The rabbit comes back in Prest-O Change-O (1939), directed by Chuck Jones, where he is the pet rabbit of unseen character Sham-Fu the Magician. Two dogs, fleeing the local dogcatcher, enter the rabbit's absent master's house. The rabbit harasses them but is ultimately bested by the bigger of the two dogs. This version of the rabbit was cool, graceful, and controlled. He retained the guttural laugh but was otherwise silent.

The rabbit's third appearance comes in Hare-um Scare-um (1939), directed again by Dalton and Hardaway. This cartoon—the first in which he is depicted as a gray bunny instead of a white one—is also notable as the rabbit's first singing role. Charles Thorson, lead animator on the film, gave the character a name. He had written "Bugs's Bunny" on the model sheet that he drew for Hardaway. In promotional material for the cartoon, including a surviving 1939 presskit, the name on the model sheet was altered to become the rabbit's own name: "Bugs" Bunny (quotation marks only used, on and off, until 1944).

In his autobiography, Blanc claimed that another proposed name for the character was "Happy Rabbit." In the actual cartoons and publicity, however, the name "Happy" only seems to have been used in reference to Bugs Hardaway. In Hare-um Scare-um, a newspaper headline reads, "Happy Hardaway." Animation historian David Gerstein disputed that "Happy Rabbit" was ever used as an official name, arguing that the only usage of the term came from Blanc himself in humorous and fanciful tales he told about the character's development in the 1970s and 1980s; the name "Bugs Bunny" was used as early as August 1939, in the Motion Picture Herald, in a review for Hare-um Scare-um.

Thorson had been approached by Tedd Pierce, head of the story department, and asked to design a better look for the rabbit. The decision was influenced by Thorson's experience in designing hares. He had designed Max Hare in Toby Tortoise Returns (Disney, 1936). For Hardaway, Thorson created the model sheet previously mentioned, with six different rabbit poses. Thorson's model sheet is "a comic rendition of the stereotypical fuzzy bunny". He had a pear-shaped body with a protruding rear end. His face was flat and had large expressive eyes. He had an exaggerated long neck, gloved hands with three fingers, oversized feet, and a "smart aleck" grin. The result was influenced by Walt Disney Animation Studios' tendency to draw animals in the style of cute infants. He had an obvious Disney influence, but looked like an awkward merger of the lean and streamlined Max Hare from The Tortoise and the Hare (1935) and the round, soft bunnies from Little Hiawatha (1937).

In Jones' Elmer's Candid Camera (1940), the rabbit first meets Elmer Fudd. This time the rabbit looks more like the present-day Bugs, taller and with a similar face—but retaining the more primitive voice. Candid Cameras Elmer character design is also different: taller and chubbier in the face than the modern model, though Arthur Q. Bryan's character voice is already established.

===Official debut===

Bugs' first appearance in A Wild Hare (1940)
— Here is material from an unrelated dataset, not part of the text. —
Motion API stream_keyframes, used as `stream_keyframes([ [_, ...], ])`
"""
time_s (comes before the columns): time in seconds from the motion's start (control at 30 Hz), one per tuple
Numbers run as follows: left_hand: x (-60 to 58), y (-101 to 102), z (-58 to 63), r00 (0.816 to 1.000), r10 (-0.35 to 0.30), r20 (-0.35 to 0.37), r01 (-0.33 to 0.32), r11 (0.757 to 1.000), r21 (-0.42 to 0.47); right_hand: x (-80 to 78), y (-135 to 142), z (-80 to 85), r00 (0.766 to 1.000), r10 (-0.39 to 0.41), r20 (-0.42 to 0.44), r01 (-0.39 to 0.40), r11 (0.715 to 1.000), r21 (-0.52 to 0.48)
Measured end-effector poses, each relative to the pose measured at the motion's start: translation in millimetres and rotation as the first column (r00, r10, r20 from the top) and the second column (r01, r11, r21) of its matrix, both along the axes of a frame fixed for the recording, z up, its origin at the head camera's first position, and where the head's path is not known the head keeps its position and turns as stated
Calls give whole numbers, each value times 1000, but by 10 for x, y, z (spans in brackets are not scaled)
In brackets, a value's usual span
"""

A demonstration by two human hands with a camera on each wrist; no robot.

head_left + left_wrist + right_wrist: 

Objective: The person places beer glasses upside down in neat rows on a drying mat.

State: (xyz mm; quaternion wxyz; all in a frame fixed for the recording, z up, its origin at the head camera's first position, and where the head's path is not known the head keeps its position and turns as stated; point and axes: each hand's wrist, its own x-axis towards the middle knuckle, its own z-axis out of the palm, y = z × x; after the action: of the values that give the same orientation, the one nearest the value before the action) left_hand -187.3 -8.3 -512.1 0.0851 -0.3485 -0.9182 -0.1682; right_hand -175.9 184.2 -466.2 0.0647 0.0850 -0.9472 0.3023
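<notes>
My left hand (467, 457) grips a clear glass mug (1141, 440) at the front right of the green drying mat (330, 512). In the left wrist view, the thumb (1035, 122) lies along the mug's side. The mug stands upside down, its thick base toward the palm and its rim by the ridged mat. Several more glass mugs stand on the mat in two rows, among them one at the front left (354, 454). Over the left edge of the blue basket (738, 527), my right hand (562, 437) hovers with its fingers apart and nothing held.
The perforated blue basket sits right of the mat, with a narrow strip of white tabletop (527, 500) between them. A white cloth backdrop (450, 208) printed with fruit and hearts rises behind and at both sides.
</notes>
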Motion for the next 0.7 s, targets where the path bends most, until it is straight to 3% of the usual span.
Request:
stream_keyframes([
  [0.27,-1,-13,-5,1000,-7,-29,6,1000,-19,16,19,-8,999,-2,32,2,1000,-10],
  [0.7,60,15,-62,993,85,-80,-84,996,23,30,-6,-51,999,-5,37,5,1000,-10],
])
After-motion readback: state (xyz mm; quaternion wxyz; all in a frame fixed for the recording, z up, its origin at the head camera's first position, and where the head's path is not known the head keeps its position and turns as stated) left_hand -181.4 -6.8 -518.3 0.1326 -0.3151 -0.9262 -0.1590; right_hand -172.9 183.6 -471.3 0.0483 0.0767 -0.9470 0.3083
While Porky's Hare Hunt was the first Warner Bros. cartoon to feature what would become Bugs Bunny, A Wild Hare, directed by Tex Avery and released on July 27, 1940, is widely considered to be the first official Bugs Bunny cartoon. It is the first film where both Elmer Fudd and Bugs, both redesigned by Bob Givens, are shown in their fully developed forms as hunter and tormentor, respectively; the first in which Mel Blanc uses what became Bugs' standard voice; and the first in which Bugs uses his catchphrase, "What's up, Doc?" A Wild Hare was a huge success in theaters and received an Academy Award nomination for Best Cartoon Short Subject.

For the film, Avery asked Givens to remodel the rabbit. The result had a closer resemblance to Max Hare. He had a more elongated body, stood more erect, and looked more poised. If Thorson's rabbit looked like an infant, Givens' version looked like an adolescent. Blanc gave Bugs the voice of a city slicker. The rabbit was as audacious as he had been in Hare-um Scare-um and as cool and collected as in Prest-O Change-O.

Immediately following on A Wild Hare, Bob Clampett's Patient Porky (1940) features a cameo appearance by Bugs, announcing to the audience that 750 rabbits have been born. The gag uses Bugs' Wild Hare visual design, but his goofier pre-Wild Hare voice characterization.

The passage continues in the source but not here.